I use neodymium magnets in my work as a research scientist and I regularly carry them aboard aircraft in packaging.
We are not talking fridge magnets here, these are serious high-field permanent magnets. If two of them get properly stuck together they cannot be separated again easily. (The fields are far too strong to be pulled apart by hand and you can't use any metal tools for obvious reasons. One trick is to use a heavy, non-ferrous plastic-coated mallet to smash one off the other at the edge of a table, but even then it's usually half the day wasted.)
The problem is that the strength of the force between two such magnets is not intuitively understood by people unfamiliar with them: for example, your typical customs or security inspector.
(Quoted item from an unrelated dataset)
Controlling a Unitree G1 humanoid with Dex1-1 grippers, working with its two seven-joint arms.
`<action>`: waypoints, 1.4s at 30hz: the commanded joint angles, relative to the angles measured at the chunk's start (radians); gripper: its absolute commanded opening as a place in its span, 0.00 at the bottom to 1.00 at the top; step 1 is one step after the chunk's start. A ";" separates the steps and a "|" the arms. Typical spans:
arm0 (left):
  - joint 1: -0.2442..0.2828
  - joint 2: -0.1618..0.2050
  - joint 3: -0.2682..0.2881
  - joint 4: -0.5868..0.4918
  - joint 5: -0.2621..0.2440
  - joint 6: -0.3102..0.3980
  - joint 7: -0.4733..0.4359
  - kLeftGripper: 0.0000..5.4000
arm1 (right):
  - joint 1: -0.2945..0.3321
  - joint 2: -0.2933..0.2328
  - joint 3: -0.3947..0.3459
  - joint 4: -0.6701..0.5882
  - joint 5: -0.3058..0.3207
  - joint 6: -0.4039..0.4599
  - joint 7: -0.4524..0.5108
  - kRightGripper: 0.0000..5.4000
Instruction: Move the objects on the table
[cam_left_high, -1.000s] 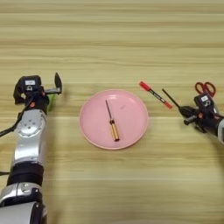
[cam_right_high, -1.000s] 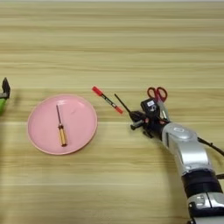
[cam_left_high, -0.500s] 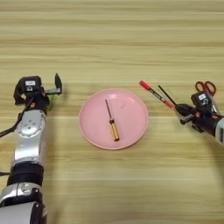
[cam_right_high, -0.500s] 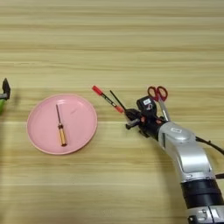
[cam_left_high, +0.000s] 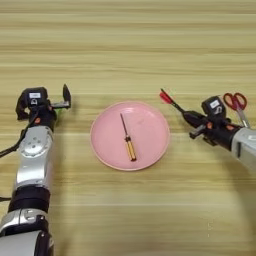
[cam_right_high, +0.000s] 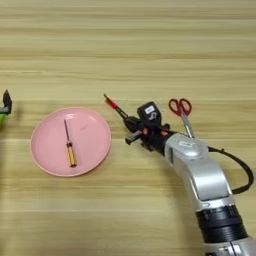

There might be almost no noticeable force between two magnets when they are some distance apart in the packing box but once they get within 5 to 10 centimetres they will suddenly be attracted together and anything in the way (flaps of skin, fingers) will simply be crushed flat under the force.
Or if nothing slows the magnets down as they come together, the force of the impact can chip the surface of the metallic protective layer, spraying shrapnel and metal fragments everywhere which poses a risk in particular to eyes. (The alloys used in constructing these magnets are extremely brittle.)
If the magnets get stuck to other large metal objects it can be a pain to separate them. They also induce weak magnetism in metals you normally expect to be non-magnetic.
Finally if they get wiped across anything like a credit card or ID badge that's usually the end of it (not always actually, it's a bit random).
The magnets are not extremely dangerous, getting small bones broken or metal fragments in the eye is the worse case scenario on my risk assessment, but they are not toys and there is a risk to those untrained in handling them. So anything like this needs to be identified so that they can be treated with care if someone does want to open my luggage to fish around inside it.